• EXERCISE
What you return should match the material below line for line, except that no image appears in it.

• GIVEN RECORDS
--- START ---
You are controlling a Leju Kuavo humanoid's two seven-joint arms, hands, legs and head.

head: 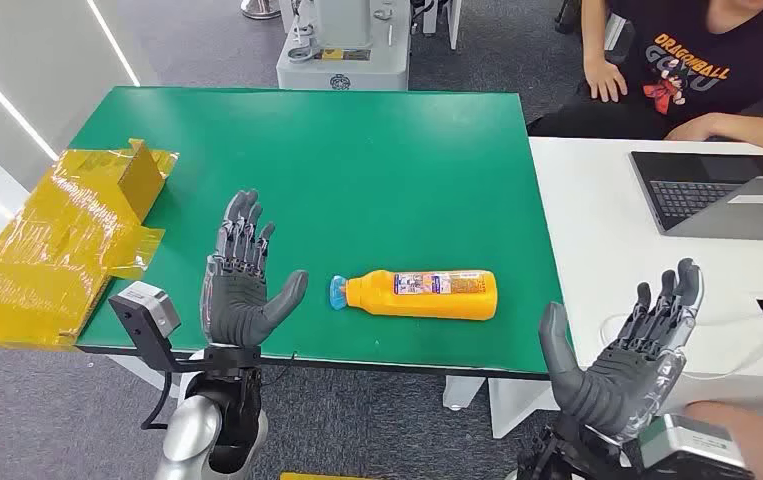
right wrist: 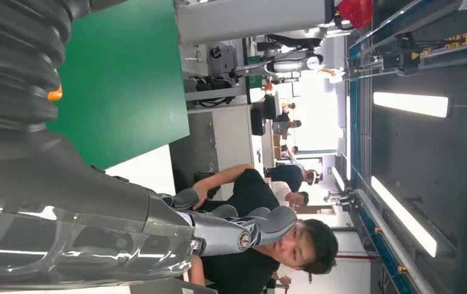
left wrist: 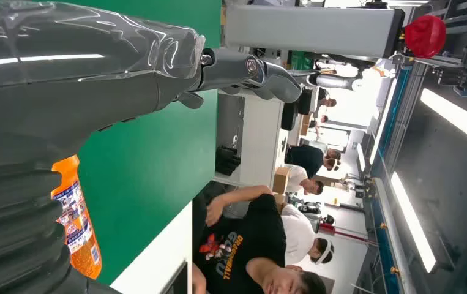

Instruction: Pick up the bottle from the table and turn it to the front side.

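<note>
An orange bottle (head: pixel 427 294) with a blue cap and a printed label lies on its side near the front edge of the green table (head: pixel 337 160), cap pointing left. My left hand (head: pixel 243 275) stands upright just left of the cap, fingers spread, holding nothing. My right hand (head: pixel 629 360) is raised off the table's front right corner, over the white desk's edge, fingers apart and empty. In the left wrist view the bottle (left wrist: pixel 78 220) shows beyond my left hand (left wrist: pixel 84 79). In the right wrist view a sliver of the bottle (right wrist: pixel 55 94) peeks past my right hand (right wrist: pixel 96 226).
A crumpled yellow taped box (head: pixel 67 240) sits at the table's left edge. A white desk (head: pixel 607 240) with a laptop (head: pixel 727 195) adjoins on the right, where a person (head: pixel 697 60) sits. Another person's hand (head: pixel 747 430) shows at the bottom right. A grey machine (head: pixel 342 45) stands behind the table.
</note>
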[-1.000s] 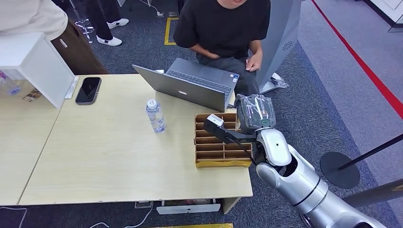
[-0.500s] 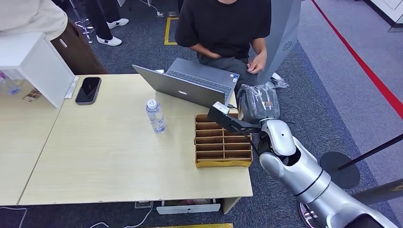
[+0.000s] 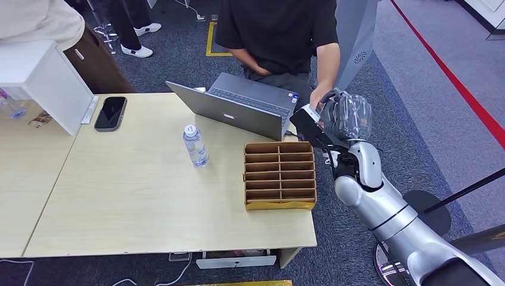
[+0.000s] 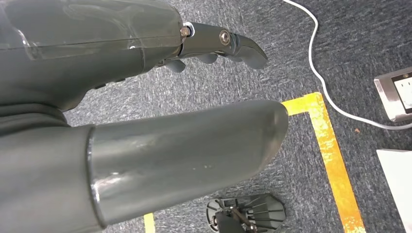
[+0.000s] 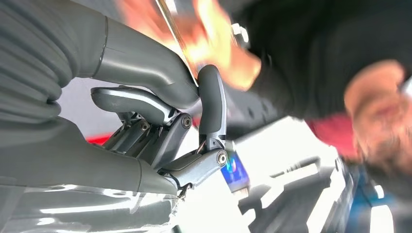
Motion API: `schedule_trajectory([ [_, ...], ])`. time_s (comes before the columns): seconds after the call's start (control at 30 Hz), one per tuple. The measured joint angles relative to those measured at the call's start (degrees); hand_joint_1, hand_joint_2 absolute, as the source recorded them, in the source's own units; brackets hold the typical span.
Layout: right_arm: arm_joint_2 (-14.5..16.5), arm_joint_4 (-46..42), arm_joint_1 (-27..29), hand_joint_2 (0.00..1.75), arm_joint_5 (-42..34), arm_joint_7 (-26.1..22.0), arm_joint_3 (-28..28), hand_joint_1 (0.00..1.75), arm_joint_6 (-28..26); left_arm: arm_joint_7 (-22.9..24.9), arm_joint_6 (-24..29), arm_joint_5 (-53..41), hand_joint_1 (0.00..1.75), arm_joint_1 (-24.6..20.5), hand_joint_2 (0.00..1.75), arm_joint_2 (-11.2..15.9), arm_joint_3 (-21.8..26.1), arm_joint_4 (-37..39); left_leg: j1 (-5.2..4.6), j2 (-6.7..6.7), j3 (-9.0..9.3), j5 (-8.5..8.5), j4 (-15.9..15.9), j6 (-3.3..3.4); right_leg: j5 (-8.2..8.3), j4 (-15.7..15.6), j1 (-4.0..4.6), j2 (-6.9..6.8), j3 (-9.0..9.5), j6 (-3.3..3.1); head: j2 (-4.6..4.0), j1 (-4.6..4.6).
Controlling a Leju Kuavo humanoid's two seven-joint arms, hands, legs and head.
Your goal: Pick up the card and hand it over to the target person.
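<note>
We see the right hand (image 3: 333,122) raised past the far right corner of the bench (image 3: 137,196), just beyond the open laptop (image 3: 244,107). Its fingers (image 5: 211,104) are closed onto the thumb, and the card (image 3: 310,112) is pinched between them; in the head view the card shows as a small pale piece at the front of the dark fingers. In the right wrist view we see the thin edge of the card (image 5: 177,34) rising from the pinch, though that picture is blurred.

The person's hand (image 3: 323,97) comes down from the black sleeve right next to the robot's right hand and the card. We cannot tell whether the person's fingers touch the card.

On the bench, the cardboard divider tray (image 3: 279,175) sits near the right edge, with the robot's forearm beside it and apart from it. A water bottle (image 3: 195,145) stands upright to the left of the tray, and a black phone (image 3: 111,112) lies flat farther left, near a white box (image 3: 44,83).

In the left wrist view, the left hand (image 4: 145,97) hangs above grey carpet with yellow floor tape (image 4: 330,145). Its thumb and fingers are apart, and we see nothing held in it.
</note>
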Motion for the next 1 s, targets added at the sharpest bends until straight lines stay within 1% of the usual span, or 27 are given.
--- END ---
• OUTPUT FOR THIS TASK
You are controlling a Leju Kuavo humanoid's two seven-joint arms, hands, legs and head.

head: 
right wrist: 
left wrist: 

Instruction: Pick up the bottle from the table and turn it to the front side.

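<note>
An orange bottle (head: pixel 427 294) with a blue cap and a printed label lies on its side near the front edge of the green table (head: pixel 337 160), cap pointing left. My left hand (head: pixel 243 275) stands upright just left of the cap, fingers spread, holding nothing. My right hand (head: pixel 629 360) is raised off the table's front right corner, over the white desk's edge, fingers apart and empty. In the left wrist view the bottle (left wrist: pixel 78 220) shows beyond my left hand (left wrist: pixel 84 79). In the right wrist view a sliver of the bottle (right wrist: pixel 55 94) peeks past my right hand (right wrist: pixel 96 226).
A crumpled yellow taped box (head: pixel 67 240) sits at the table's left edge. A white desk (head: pixel 607 240) with a laptop (head: pixel 727 195) adjoins on the right, where a person (head: pixel 697 60) sits. Another person's hand (head: pixel 747 430) shows at the bottom right. A grey machine (head: pixel 342 45) stands behind the table.
</note>
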[-1.000s] 
[-0.500s] 
[+0.000s] 
[+0.000s] 
[+0.000s] 
Motion API: `schedule_trajectory([ [_, ...], ])`. time_s (comes before the columns): seconds after the call's start (control at 30 Hz), one per tuple. The measured joint angles relative to those measured at the call's start (degrees); hand_joint_1, hand_joint_2 absolute, as the source recorded them, in the source's own units; brackets hold the typical span.
Layout: right_arm: arm_joint_2 (-14.5..16.5), arm_joint_4 (-46..42), arm_joint_1 (-27..29), hand_joint_2 (0.00..1.75), arm_joint_5 (-42..34), arm_joint_7 (-26.1..22.0), arm_joint_3 (-28..28), hand_joint_1 (0.00..1.75), arm_joint_6 (-28..26); left_arm: arm_joint_7 (-22.9..24.9), arm_joint_6 (-24..29), arm_joint_5 (-53..41), hand_joint_1 (0.00..1.75), arm_joint_1 (-24.6..20.5), hand_joint_2 (0.00..1.75), arm_joint_2 (-11.2..15.9), arm_joint_3 (-21.8..26.1), arm_joint_4 (-37..39); left_leg: j1 (-5.2..4.6), j2 (-6.7..6.7), j3 (-9.0..9.3), j5 (-8.5..8.5), j4 (-15.9..15.9), j6 (-3.3..3.4); right_leg: j5 (-8.2..8.3), j4 (-15.7..15.6), j1 (-4.0..4.6), j2 (-6.9..6.8), j3 (-9.0..9.5), j6 (-3.3..3.1); head: j2 (-4.6..4.0), j1 (-4.6..4.6).
Controlling a Leju Kuavo humanoid's two seven-joint arms, hands, legs and head.
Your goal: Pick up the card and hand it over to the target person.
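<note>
We see the right hand (image 3: 333,122) raised past the far right corner of the bench (image 3: 137,196), just beyond the open laptop (image 3: 244,107). Its fingers (image 5: 211,104) are closed onto the thumb, and the card (image 3: 310,112) is pinched between them; in the head view the card shows as a small pale piece at the front of the dark fingers. In the right wrist view we see the thin edge of the card (image 5: 177,34) rising from the pinch, though that picture is blurred.

The person's hand (image 3: 323,97) comes down from the black sleeve right next to the robot's right hand and the card. We cannot tell whether the person's fingers touch the card.

On the bench, the cardboard divider tray (image 3: 279,175) sits near the right edge, with the robot's forearm beside it and apart from it. A water bottle (image 3: 195,145) stands upright to the left of the tray, and a black phone (image 3: 111,112) lies flat farther left, near a white box (image 3: 44,83).

In the left wrist view, the left hand (image 4: 145,97) hangs above grey carpet with yellow floor tape (image 4: 330,145). Its thumb and fingers are apart, and we see nothing held in it.
</note>
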Motion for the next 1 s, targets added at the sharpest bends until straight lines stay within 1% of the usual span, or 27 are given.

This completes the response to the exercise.